The Epstein files, however, loomed largest. Early in her tenure, Bondi said in a television interview that an Epstein client list was 'sitting on my desk right now to review.' Months later, the DOJ reversed course, with an unsigned memo stating investigators had found no incriminating client list and no evidence that Epstein had blackmailed prominent individuals. Congress subsequently passed the Epstein Files Transparency Act, compelling the department to release all related materials. The DOJ missed its 30-day deadline, and when files were eventually released, lawmakers from both parties objected to the volume of redactions. Epstein survivors also noted that information about possible accomplices had been redacted whilst details identifying victims had, in some instances, been left exposed.

Subpoena Stands

Bondi's departure has not ended her legal obligations to Congress. The House Oversight Committee had subpoenaed her to testify on 14 April regarding the DOJ's handling of the Epstein investigation. Representative Nancy Mace, the South Carolina Republican who moved to subpoena Bondi, said the writ remained in force after the firing. 'My subpoena still stands. When the Oversight Committee moved to subpoena Bondi, I did it by name, not as the sitting Attorney General of the US,' she wrote on X. Representative Ro Khanna, California Democrat, said Bondi must still testify regardless of her departure. 'Even though she was fired, she must still answer to Congress about the remaining documents, why we have no new prosecutions, and why she participated in a cover-up,' Khanna said.

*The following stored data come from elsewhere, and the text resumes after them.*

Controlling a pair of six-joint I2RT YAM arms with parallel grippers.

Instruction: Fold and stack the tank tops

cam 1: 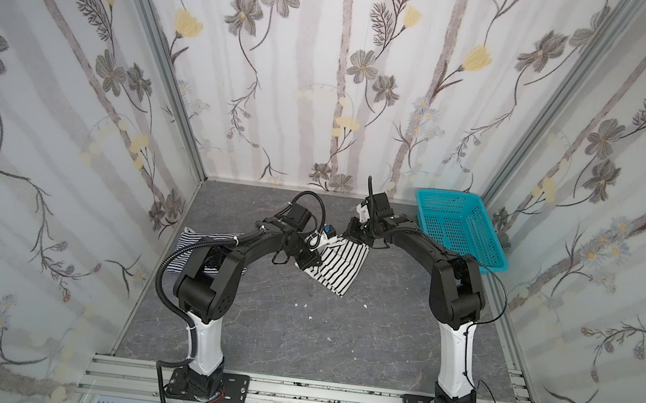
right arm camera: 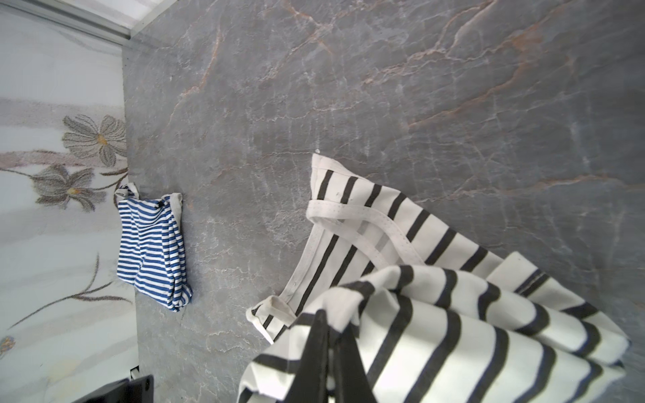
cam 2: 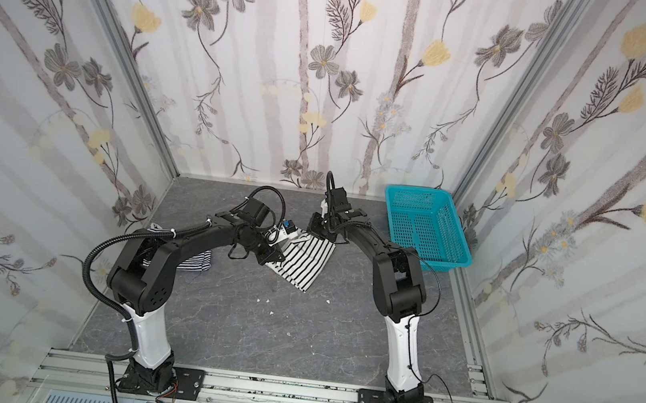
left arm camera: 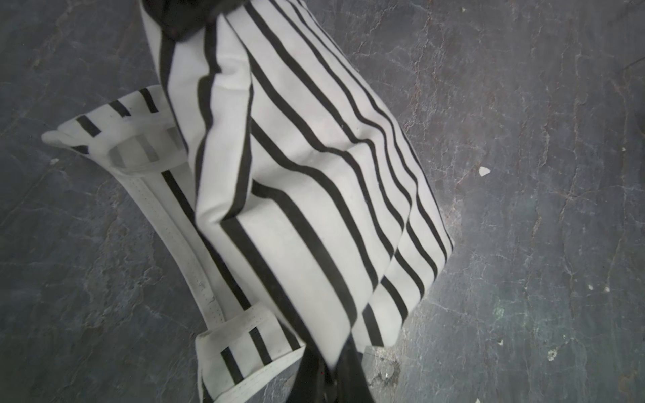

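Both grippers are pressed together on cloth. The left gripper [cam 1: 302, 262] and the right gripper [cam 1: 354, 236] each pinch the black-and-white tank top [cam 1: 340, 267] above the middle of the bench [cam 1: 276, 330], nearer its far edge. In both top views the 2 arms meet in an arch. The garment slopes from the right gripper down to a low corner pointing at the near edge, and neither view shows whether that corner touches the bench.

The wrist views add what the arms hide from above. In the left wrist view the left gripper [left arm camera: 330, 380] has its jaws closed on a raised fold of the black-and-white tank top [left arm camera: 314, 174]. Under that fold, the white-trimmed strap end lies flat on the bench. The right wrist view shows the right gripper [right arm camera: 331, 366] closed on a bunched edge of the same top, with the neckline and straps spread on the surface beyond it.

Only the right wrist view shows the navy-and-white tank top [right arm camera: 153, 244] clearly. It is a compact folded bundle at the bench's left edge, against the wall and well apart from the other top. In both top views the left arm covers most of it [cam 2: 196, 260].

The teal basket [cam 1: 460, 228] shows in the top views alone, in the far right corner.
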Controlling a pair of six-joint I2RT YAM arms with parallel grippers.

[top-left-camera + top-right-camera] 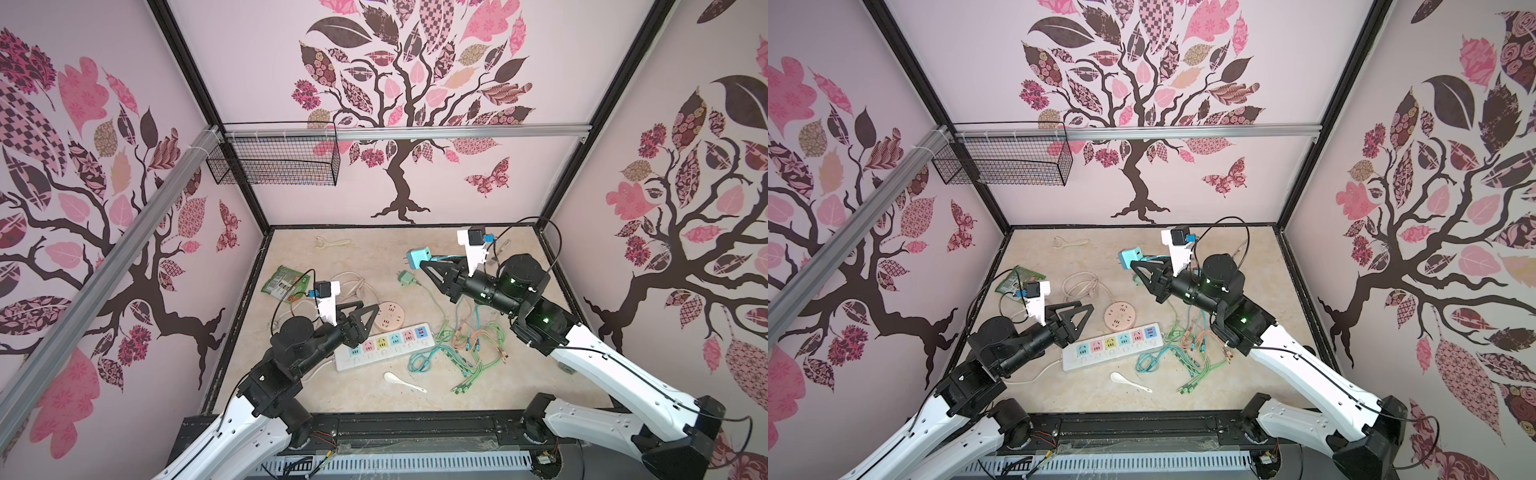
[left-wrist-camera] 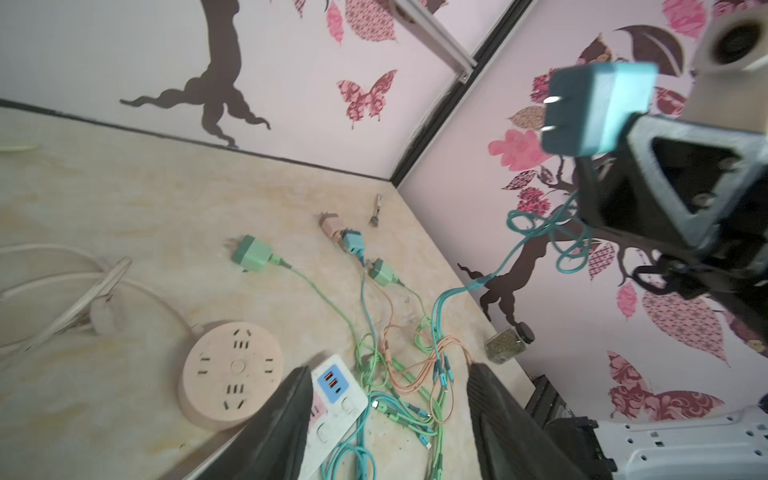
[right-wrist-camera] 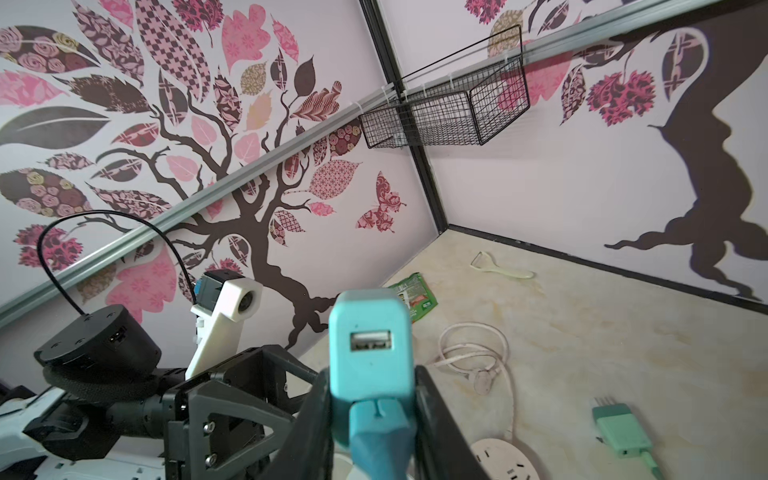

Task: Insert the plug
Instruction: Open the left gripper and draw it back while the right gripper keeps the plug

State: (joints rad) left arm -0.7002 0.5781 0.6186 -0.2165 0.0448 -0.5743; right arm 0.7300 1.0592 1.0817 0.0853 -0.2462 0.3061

Bondi posted on X that she would transition her office to Blanche over the coming month and was 'thrilled' about an unnamed private sector role. Trump is reported to be considering EPA Administrator Lee Zeldin as a permanent replacement, though no formal nomination has been made.

Bondi's exit is the second major cabinet-level dismissal of Trump's second term in under a month, following the removal of Homeland Security Secretary Kristi Noem in early March. With a congressional subpoena still active and the Epstein investigation unresolved, her departure from government does not appear to be a clean break.